Blablacar et le covoiturage, un coup de volant sur le SEO

Nicolas Audemar
Nicolas Audemar
Travel & Wine lover, SEO embraced me in Barcelona from 2011. Lifelong learner, CRO, UX and cognitive bias fascinate me.

Alors que la locomotive web française, spécialisée dans le covoiturage, blablacar a annoncé à grand renfort de publicité télévisée que son offre s'étend aussi au partage de places de bus, analysons le SEO du service qui a séduit des centaines de milliers de conducteurs et passagers grâce à l'attrait écologique et économique que représente le partage de véhicules privés.

Structure de blablacar

L’une des premières choses à regarder lorsque l’on analyse un site est sa structure. C’est-à-dire ses sous-domaines et répertoires. Jetons un coup d’œil sur ces premiers :

Les sous-domaines (ou hôtes) de blablacar.fr et le changement d’indexation Mobile first.

On s’aperçoit que blablacar dispose d’un sous-domaine, réservé de longue date, aux dispositifs mobiles puisque ses utilisateurs ont l’habitude de le consulter via leur smartphone.

On sait que Google est passé à l’indexation mobile first et a donné depuis 2016 les consignes aux webmasters pour adapter leurs sites et que son déploiement a eu lieu en décembre 2018.

Cannibalisation d’URL

Tout porte à croire que Google lie deux contenus identiques et ne sait lequel privilégier. Pour le vérifier, nous pouvons utiliser l’outil de Changement d’URL :

cannibalisation version mobile et desktop site blablacar
De très nombreuses URL, mobile vs desktop, se font concurrence sur Blablacar.

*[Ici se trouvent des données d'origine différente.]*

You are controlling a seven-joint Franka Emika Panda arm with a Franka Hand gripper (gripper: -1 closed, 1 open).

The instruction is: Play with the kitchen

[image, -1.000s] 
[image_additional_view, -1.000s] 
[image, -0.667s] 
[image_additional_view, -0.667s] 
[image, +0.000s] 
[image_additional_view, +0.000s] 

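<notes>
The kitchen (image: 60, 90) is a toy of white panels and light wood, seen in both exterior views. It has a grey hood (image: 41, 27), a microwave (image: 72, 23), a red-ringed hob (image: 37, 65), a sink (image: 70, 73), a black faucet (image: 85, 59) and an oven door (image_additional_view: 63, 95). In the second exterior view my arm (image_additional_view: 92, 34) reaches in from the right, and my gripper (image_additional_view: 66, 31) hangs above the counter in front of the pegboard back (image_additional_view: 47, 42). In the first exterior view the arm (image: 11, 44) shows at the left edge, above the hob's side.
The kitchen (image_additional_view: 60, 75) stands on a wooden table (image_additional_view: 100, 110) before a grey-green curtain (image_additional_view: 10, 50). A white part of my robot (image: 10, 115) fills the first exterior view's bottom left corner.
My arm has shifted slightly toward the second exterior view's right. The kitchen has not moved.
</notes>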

En effet, si l’on prend, par exemple, l’URL « ride-sharing/bordeaux/nice/ » pour chacune des versions, on peut s’apercevoir qu’il y a un contenu dupliqué. En allant plus loin et en observant la balise « canonical » 1de chacune des pages, on observe aussi des balises similaires ne prenant en compte que le répertoire :

Dans ce cas, Google donne certaines instructions avec l’utilisation, à souhait, de la balise « alternate » et/ou « canonical ».

Changement de nom de domaine

Je dois avouer que je suis utilisateur de blablacar depuis des années. La première fois que je me suis inscrit, le site s’appelait encore covoiturage.fr. Point de départ de mon enquête.

Pour les non-initiés à la pratique du partage d’espace-auto ou les récents convertis, il faut savoir que le nom de domaine blablacar.fr n’est apparut qu’en 2015 suite à une migration de site réussi depuis l’ancien domaine covoiturage.fr

Migration de site suivie par Sistrix de covoiturage.fr à Blablacar.fr

Pour récupérer la visibilité initiale, il a fallu environ 7 semaines à Blablacar.

Rassemblement et redirection 301 de sites concurrents

Une des questions que l’on me pose, souvent, au sujet des migrations est la suivante :

Si j’achète des sites populaires sur la même thématique, puis les redirige vers mon domaine principal, mon site va-t-il bénéficier du total de la visibilité de ceux redirigés ?

La réponse à ce type de question est…ça dépend !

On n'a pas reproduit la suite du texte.